The ICA reopened on July 6 after having been closed since March 2020 due to the pandemic. But while the challenges presented during lockdown were significant, the situation also led Kalmár to reflect on the institution’s goals, particularly in light of conversations regarding diversity and inclusion.

“If problems are structural, then change must also be structural,” Kalmár said. “Unfortunately, organizations of this size and scale adapt—rightly or wrongly—too slowly. Or at least, too slowly for me.”

Kalmár also said personal reasons led him to his departure.

Former American soldier and whistleblower Chelsea Manning poses ahead of her talk at the Institute Of Contemporary Arts London in 2018. Photo by Jack Taylor, Getty Images.

Former American soldier and whistleblower Chelsea Manning poses ahead of her talk at the Institute of Contemporary Arts London in 2018. Photo by Jack Taylor, Getty Images.

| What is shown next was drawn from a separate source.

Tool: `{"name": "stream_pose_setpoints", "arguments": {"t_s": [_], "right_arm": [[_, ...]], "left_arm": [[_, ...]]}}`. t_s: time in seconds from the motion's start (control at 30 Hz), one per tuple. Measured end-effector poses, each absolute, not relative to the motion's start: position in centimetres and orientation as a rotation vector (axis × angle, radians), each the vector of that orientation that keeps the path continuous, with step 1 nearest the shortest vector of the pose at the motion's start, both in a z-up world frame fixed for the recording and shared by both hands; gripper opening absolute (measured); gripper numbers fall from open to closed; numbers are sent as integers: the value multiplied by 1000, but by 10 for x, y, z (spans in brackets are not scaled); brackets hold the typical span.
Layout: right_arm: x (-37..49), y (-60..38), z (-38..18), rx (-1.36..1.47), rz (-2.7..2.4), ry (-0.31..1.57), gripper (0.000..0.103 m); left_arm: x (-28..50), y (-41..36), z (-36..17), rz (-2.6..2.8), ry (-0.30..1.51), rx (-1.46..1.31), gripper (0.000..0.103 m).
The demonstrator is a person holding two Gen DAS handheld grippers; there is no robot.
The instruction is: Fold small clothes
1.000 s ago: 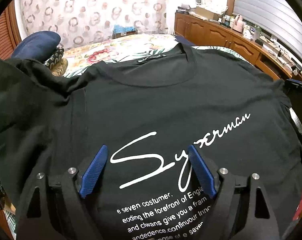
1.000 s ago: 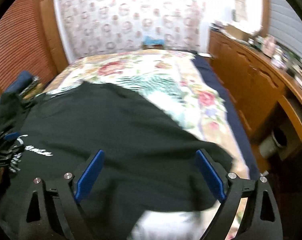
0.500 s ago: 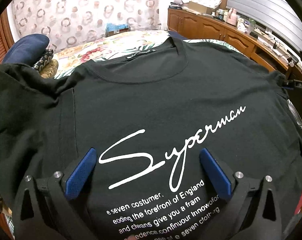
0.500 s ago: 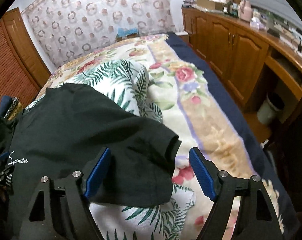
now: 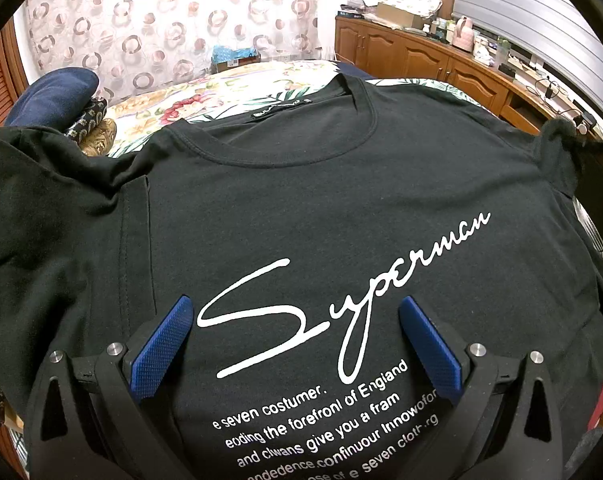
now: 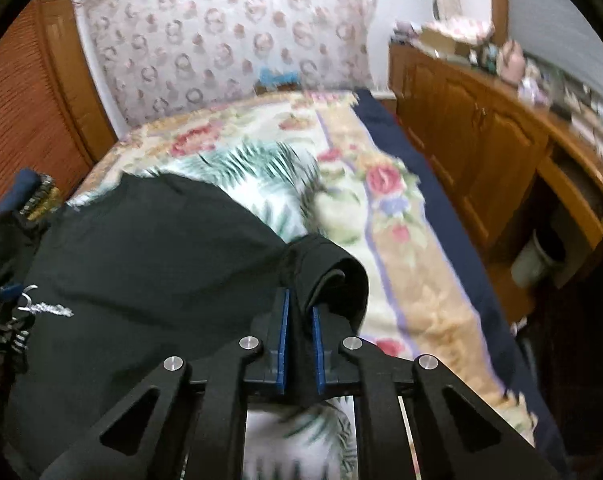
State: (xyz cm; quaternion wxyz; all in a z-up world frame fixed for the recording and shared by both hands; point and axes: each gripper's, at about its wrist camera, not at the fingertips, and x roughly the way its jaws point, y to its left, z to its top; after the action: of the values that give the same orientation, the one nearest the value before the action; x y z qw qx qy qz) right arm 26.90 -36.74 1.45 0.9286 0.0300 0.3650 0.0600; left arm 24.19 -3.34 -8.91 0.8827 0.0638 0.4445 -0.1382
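Left wrist view: I hold the left gripper (image 5: 295, 344) with its jaws spread wide and nothing between them, above the chest of a black T-shirt (image 5: 301, 208) that lies face up on the floral bedspread (image 5: 173, 100), white "Superman" script (image 5: 341, 288) uppermost and collar toward the far end of the bed. Right wrist view, blurred: the jaws of my right gripper (image 6: 299, 312) are closing on the bunched right sleeve (image 6: 333, 276), both blue pads against the cloth, the sleeve raised slightly off the bedspread; a wooden cabinet (image 6: 481, 140) runs along the bed's right side.
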Motion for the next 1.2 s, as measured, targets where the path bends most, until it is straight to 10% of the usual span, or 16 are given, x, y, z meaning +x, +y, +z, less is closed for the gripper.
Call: {"name": "stream_pose_setpoints", "arguments": {"t_s": [0.23, 0.4, 1.2], "right_arm": [[252, -289, 57, 45, 334, 637, 12], [241, -239, 42, -40, 479, 695, 44], [284, -249, 8, 24, 280, 893, 45]], "left_arm": [[242, -34, -89, -287, 925, 133, 103], [242, -34, -89, -287, 925, 132, 103], [242, -34, -89, -287, 925, 132, 103]]}}
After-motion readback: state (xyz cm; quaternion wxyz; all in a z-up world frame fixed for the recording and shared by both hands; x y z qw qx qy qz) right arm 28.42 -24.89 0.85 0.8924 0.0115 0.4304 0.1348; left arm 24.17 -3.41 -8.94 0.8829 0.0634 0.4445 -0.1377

“My own biography as a son of a Hungarian immigrant to West Germany has been defined by borders,” Kalmár said. “As a child growing up in East Germany, I was not able to see my dad regularly for the first five years of my life, and it defined my belief that we must fight nationalism and racism wherever we come from, and wherever we live.”

During Kalmár’s tenure, the ICA held retrospectives for Kathy Acker, Julie Becker, and Seth Price, among others, and hosted speakers including whistle-blower-turned-activist Chelsea Manning and Spanish philosopher Paul Preciado.

Kalmár previously helmed New York’s Artists Space and the Kunstverein München in Munich.